## EXERCISE
From the listing below, pull out the lines that hold "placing".

## SOURCE RECORDS
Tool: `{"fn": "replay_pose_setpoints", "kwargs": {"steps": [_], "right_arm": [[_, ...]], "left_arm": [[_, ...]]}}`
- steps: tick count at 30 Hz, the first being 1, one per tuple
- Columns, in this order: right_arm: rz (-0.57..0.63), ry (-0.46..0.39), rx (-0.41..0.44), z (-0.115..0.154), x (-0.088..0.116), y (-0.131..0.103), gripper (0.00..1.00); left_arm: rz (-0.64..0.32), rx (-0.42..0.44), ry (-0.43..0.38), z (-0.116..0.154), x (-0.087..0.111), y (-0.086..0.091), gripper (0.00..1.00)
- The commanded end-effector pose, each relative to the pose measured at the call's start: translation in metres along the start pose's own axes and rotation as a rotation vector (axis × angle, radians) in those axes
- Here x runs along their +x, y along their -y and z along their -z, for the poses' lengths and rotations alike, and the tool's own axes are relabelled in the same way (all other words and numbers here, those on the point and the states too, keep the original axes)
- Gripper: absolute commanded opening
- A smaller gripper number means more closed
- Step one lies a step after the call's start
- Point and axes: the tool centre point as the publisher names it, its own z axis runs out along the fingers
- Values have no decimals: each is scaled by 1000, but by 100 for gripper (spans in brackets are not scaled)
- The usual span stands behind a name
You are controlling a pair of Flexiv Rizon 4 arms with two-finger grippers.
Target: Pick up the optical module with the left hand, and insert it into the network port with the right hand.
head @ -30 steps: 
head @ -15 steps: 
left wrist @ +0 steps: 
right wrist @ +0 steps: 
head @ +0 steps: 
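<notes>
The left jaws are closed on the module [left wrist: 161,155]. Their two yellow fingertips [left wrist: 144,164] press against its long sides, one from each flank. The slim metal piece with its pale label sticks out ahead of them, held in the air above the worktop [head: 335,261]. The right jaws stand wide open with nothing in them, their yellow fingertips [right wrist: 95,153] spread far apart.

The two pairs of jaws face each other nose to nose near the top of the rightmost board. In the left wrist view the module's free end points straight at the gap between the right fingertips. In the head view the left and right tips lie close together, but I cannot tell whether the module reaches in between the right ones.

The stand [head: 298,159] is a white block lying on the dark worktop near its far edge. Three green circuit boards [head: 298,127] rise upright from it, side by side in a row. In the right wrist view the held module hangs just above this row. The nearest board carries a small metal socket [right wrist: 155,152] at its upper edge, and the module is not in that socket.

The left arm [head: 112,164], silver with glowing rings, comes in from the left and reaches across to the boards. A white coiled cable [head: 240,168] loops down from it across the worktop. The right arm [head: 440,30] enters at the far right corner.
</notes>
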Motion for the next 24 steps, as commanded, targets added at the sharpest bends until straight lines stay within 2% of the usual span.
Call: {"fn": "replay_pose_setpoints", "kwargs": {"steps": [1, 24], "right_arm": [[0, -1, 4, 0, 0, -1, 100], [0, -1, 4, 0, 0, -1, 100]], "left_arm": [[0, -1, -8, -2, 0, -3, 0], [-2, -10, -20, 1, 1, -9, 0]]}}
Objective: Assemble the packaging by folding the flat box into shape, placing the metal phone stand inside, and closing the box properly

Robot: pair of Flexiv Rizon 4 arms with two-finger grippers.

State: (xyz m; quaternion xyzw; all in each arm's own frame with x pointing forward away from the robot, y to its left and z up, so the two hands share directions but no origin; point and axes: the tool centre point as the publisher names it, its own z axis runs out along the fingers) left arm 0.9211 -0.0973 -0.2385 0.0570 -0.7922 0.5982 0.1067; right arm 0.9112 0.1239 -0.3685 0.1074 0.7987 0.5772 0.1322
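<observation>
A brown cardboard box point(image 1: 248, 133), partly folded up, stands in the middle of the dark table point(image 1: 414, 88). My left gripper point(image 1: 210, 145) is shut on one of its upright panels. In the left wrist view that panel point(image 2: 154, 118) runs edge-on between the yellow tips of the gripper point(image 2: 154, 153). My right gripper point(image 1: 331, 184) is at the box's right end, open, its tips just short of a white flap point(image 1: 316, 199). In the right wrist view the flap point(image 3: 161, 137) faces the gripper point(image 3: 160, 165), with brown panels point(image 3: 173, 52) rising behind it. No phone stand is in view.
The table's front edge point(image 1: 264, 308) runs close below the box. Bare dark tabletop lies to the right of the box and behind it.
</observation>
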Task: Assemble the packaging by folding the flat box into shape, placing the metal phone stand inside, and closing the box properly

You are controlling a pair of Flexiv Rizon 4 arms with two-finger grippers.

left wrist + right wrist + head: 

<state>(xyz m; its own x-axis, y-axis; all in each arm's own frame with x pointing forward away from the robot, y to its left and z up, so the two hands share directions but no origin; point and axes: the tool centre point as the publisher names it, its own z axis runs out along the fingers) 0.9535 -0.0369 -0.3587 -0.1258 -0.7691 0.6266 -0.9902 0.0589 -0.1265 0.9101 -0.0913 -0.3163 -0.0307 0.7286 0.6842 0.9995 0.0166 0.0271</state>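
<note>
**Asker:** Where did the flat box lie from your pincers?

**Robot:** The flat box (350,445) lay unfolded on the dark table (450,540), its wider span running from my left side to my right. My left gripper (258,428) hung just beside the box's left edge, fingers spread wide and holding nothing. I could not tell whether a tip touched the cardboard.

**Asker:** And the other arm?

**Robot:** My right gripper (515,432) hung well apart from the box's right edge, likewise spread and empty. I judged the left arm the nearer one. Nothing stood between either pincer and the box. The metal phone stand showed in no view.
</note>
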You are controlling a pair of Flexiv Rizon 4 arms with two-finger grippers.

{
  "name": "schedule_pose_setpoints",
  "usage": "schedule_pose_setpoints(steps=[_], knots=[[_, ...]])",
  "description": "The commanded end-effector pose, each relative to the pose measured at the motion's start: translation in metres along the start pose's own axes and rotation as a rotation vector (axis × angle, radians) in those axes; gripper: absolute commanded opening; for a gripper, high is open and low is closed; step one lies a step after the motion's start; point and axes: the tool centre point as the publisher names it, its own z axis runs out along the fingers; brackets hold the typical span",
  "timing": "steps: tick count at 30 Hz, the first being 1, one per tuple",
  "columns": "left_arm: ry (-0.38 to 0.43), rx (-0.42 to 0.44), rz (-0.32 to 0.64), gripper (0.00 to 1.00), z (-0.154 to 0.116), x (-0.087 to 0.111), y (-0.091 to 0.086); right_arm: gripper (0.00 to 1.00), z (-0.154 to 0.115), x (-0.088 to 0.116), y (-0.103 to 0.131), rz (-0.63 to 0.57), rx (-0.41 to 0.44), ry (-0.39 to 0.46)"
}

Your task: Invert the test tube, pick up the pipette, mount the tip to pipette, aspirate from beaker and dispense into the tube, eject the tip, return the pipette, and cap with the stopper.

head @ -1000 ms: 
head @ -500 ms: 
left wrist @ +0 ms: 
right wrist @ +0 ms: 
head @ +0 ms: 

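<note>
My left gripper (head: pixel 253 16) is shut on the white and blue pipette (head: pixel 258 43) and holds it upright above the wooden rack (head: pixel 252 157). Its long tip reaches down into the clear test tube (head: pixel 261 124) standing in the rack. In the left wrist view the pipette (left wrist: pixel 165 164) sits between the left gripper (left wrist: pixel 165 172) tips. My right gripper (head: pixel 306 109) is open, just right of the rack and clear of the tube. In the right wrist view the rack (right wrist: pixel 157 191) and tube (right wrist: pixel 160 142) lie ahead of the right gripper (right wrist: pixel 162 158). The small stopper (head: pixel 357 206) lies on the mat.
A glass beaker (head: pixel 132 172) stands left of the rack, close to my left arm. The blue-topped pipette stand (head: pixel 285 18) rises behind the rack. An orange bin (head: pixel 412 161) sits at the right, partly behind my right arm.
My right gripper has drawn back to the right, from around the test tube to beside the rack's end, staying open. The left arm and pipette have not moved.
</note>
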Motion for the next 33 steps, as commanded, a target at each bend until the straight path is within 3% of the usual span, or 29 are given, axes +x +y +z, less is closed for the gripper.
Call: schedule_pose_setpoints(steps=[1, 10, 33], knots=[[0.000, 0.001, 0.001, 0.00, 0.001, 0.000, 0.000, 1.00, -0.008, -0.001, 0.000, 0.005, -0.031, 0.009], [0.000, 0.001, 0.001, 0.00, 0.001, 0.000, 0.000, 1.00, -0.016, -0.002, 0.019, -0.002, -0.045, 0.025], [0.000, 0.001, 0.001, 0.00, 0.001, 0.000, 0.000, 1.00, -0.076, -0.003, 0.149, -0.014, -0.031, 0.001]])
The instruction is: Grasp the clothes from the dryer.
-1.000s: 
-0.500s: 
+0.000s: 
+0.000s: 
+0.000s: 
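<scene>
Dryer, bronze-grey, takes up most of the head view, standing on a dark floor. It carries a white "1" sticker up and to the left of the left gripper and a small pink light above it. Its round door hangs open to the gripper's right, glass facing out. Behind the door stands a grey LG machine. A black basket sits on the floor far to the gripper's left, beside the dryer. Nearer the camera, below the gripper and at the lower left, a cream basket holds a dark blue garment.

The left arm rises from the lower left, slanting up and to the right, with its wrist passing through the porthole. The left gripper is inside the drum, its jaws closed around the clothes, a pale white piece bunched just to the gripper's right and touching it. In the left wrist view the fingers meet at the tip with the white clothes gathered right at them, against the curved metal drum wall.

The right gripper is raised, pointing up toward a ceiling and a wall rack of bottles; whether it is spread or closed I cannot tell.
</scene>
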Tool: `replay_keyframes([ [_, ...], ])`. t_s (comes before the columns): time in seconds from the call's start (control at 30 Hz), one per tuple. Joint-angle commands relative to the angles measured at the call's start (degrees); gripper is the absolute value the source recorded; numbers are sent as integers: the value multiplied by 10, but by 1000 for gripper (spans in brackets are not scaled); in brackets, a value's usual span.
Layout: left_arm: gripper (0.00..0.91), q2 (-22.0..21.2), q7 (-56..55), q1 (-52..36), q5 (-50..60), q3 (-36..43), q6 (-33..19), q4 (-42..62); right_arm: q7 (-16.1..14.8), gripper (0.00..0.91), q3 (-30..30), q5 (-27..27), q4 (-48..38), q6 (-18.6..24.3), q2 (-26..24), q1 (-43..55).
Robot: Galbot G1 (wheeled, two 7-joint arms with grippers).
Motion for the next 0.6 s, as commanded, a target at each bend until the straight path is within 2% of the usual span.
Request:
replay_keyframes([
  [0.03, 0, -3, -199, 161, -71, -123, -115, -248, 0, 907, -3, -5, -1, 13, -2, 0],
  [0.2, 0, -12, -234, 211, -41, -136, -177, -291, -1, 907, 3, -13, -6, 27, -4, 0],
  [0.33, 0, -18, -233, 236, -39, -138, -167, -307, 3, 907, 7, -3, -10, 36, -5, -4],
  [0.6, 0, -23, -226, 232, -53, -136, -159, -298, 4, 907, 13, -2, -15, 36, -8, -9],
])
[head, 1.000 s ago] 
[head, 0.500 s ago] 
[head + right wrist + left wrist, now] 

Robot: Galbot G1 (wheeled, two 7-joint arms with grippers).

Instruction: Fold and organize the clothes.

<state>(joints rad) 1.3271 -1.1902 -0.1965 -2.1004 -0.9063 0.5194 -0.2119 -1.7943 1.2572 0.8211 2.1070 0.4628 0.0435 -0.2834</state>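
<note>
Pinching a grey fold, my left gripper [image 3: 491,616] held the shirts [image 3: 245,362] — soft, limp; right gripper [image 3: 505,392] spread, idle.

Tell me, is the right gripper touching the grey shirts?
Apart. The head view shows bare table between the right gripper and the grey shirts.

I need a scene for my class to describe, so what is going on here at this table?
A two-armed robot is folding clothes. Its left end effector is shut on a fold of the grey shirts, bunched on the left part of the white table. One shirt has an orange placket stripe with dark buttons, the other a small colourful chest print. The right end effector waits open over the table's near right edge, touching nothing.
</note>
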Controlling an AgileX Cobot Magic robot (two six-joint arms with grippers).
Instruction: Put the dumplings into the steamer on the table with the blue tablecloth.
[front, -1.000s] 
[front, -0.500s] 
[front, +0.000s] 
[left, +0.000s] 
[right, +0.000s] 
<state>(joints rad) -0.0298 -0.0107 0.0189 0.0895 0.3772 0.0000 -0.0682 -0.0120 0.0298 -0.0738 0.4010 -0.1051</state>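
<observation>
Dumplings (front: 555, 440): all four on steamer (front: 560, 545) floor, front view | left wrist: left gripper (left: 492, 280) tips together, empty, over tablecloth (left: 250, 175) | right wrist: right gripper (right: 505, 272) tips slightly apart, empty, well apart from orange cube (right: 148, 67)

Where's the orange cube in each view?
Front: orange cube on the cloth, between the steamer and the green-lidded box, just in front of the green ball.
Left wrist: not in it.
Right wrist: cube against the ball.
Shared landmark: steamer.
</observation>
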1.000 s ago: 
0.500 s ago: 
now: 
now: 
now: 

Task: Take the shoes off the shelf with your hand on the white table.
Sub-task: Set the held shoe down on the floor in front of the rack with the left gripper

## REPLY
Objective: Assemble the packaging by folding the flat box into shape, placing the metal phone stand inside, and closing the box properly
Task: Assemble the packaging by folding the flat box into shape, placing the metal phone stand inside, and closing the box properly

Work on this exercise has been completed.